Dans les grandes forêts, au royaume de mon père,
Le silence était roi ; ici, tout n’est que cris.
Dernier des grands hommes, seigneur de la forêt,
J’ai vu l’ombre des lianes devenir des barreaux.
Quand j’ai dit un adieu à mon sang, mon secret,
On m’a jeté vivant dans l’enfer de ce zoo.
Entre ces murs sans vie, je contemple ta race,
Toi, l’humain agité, fier de ton espoir vide.
Je vois dans ton regard ton propre ennui qui passe,
Dans cet empire immense aussi triste que livide.
Ma tronche de vieux singe amuse les enfants,
Qui viennent s’égayer devant mes pas si lents.
Contre l’orgueil des hommes et le fracas des armes,
Je n’ai pour tout bagage que mes seules larmes.
Je suis Laurent Outan, roi déchu et mourant,
Témoin de ce gâchis que je trouve effarant.
On m’a nommé Laurent, un nom bien dérisoire,
Pour oublier qu’Orang veut dire « Homme » en l’histoire.

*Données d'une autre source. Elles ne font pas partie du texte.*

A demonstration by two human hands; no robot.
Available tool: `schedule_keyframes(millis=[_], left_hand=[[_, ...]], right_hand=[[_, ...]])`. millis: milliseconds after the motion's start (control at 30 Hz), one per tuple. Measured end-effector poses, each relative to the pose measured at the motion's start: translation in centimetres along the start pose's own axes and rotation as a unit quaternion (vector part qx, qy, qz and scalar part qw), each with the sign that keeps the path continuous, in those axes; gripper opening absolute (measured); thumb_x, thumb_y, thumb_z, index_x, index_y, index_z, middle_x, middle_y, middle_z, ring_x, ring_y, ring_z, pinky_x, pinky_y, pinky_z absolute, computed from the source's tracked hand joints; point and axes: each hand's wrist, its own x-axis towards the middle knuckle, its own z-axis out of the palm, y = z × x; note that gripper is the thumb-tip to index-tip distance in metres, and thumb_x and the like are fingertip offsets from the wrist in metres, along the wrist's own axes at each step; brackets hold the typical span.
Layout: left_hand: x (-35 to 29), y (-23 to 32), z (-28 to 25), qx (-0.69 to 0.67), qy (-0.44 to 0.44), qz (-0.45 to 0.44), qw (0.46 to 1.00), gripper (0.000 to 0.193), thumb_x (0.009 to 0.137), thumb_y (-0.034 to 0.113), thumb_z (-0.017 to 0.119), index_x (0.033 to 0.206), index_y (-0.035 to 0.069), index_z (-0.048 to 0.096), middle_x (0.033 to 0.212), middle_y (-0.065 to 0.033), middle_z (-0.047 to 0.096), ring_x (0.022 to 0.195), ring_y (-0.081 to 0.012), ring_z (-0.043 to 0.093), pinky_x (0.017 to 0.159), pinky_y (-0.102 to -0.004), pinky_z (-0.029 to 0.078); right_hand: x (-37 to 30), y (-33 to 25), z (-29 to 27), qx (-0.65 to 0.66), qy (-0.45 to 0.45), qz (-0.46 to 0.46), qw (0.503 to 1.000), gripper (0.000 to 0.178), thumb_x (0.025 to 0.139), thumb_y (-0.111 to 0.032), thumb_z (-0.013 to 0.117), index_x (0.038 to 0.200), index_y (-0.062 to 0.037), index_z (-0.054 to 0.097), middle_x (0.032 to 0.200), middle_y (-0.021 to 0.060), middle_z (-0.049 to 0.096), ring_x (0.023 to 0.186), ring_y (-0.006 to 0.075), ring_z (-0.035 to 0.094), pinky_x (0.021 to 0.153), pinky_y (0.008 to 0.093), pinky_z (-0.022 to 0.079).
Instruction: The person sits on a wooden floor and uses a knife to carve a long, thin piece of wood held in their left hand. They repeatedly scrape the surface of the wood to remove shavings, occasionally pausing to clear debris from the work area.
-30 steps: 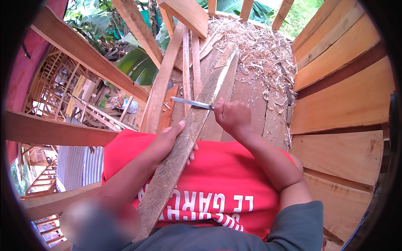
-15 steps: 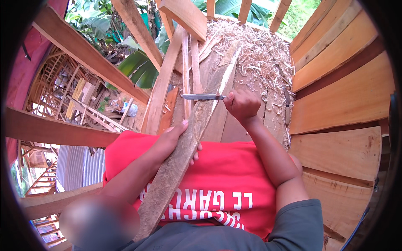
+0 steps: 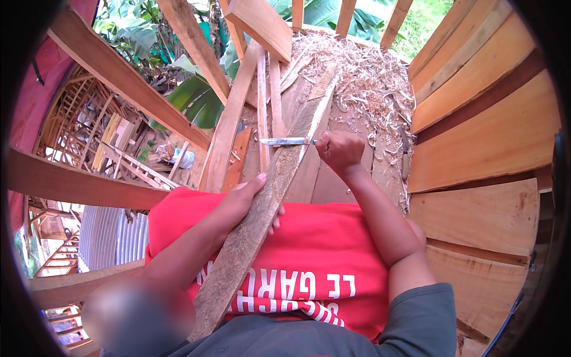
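Note:
A long rough plank [image 3: 241, 253] slants from my lap up and away to the right, its far end near the wood shavings. My left hand [image 3: 247, 199] grips it around the middle, thumb on the near face and fingertips showing past the right edge. In a closed fist, my right hand [image 3: 342, 152] holds a knife [image 3: 285, 141] just right of the plank. The blade lies crosswise over the plank and sticks out past its left edge. A pale, freshly cut strip runs along the plank's right edge beyond the blade. The knife's handle is mostly hidden in my fist.
Curled wood shavings [image 3: 372, 77] cover the far floorboards. Upright boards [image 3: 476, 143] form a wall on the right. Narrow timber strips [image 3: 262, 107] lean ahead, beside an angled beam [image 3: 259, 27]. On the left are open framing rails [image 3: 89, 181], with building debris below. Red cloth [image 3: 333, 238] covers my lap.
The knife and my right hand have shifted slightly nearer to me along the plank, and the blade's face catches more light. My left hand keeps its grip.

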Motion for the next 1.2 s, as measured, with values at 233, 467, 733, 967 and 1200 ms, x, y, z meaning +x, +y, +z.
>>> schedule_keyframes(millis=[233, 467, 733, 967, 1200], left_hand=[[-0.3, 0.2, 0.1, -0.004, -0.006, 0.000, 1.000, 0.045, 0.109, 0.043, 0.031, 0.118, 0.002, 0.049, 0.088, -0.0150, 0.068, 0.068, -0.0223, 0.071, 0.054, -0.0339, 0.060], [-0.5, -0.7, -0.5, 0.002, -0.013, -0.015, 1.000, 0.046, 0.109, 0.042, 0.031, 0.120, 0.001, 0.048, 0.087, -0.0152, 0.068, 0.068, -0.0221, 0.071, 0.054, -0.0337, 0.060], [-0.3, -0.6, -0.6, 0.004, -0.015, 0.002, 1.000, 0.046, 0.110, 0.042, 0.030, 0.120, 0.000, 0.047, 0.087, -0.0167, 0.068, 0.066, -0.0234, 0.071, 0.053, -0.0339, 0.060], [-0.2, -0.8, -0.9, -0.006, -0.010, 0.006, 1.000, 0.046, 0.110, 0.040, 0.030, 0.119, -0.001, 0.048, 0.086, -0.0170, 0.067, 0.065, -0.0243, 0.071, 0.052, -0.0341, 0.060], [-0.7, -0.4, -0.2, 0.002, 0.008, 0.006, 1.000, 0.046, 0.109, 0.039, 0.029, 0.115, -0.001, 0.052, 0.085, -0.0174, 0.067, 0.063, -0.0251, 0.070, 0.051, -0.0339, 0.059]], right_hand=[[0.8, 0.1, -0.9, -0.058, 0.107, -0.053, 0.991, 0.040, 0.090, -0.029, 0.052, 0.054, -0.0135, 0.053, 0.051, 0.0048, 0.053, 0.046, 0.0248, 0.056, 0.047, 0.0399, 0.046], [2.8, 5.8, -1.8, 0.262, -0.170, 0.326, 0.892, 0.059, 0.103, -0.050, 0.049, 0.065, -0.0053, 0.058, 0.058, 0.0046, 0.054, 0.051, 0.0154, 0.051, 0.050, 0.0288, 0.039], [2.7, 2.4, -3.5, 0.326, -0.295, 0.214, 0.872, 0.043, 0.107, -0.037, 0.049, 0.093, -0.0032, 0.072, 0.065, -0.0007, 0.054, 0.059, 0.0094, 0.049, 0.055, 0.0298, 0.040], [2.8, -0.4, -4.4, 0.270, -0.336, 0.173, 0.886, 0.047, 0.104, -0.042, 0.051, 0.087, -0.0038, 0.071, 0.064, 0.0089, 0.057, 0.061, 0.0202, 0.055, 0.060, 0.0371, 0.043], [2.8, -2.8, -5.0, 0.130, -0.306, 0.165, 0.929, 0.074, 0.090, -0.071, 0.057, 0.066, -0.0012, 0.062, 0.054, 0.0122, 0.054, 0.053, 0.0262, 0.058, 0.053, 0.0433, 0.043]])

Seul, triste au fond du parc, captif de mon grillage,
Je vous regarde enfin, perdu parmi les dogmes,
Mon peuple vous observe avec des yeux de sage,
Dans vos vies de maudits, mangeant la grosse pomme.
Alors je lève un doigt, sans haine et sans effort,
Un hommage ironique à votre propre chute.
Je m’ennuie de la jungle, et j’attends que le sort
Mette une fin, par pitié, à cette vaine lutte.
Regarde-moi bien, frère, avant que tout s’efface :
Derrière mon mépris, c’est ton miroir qui passe.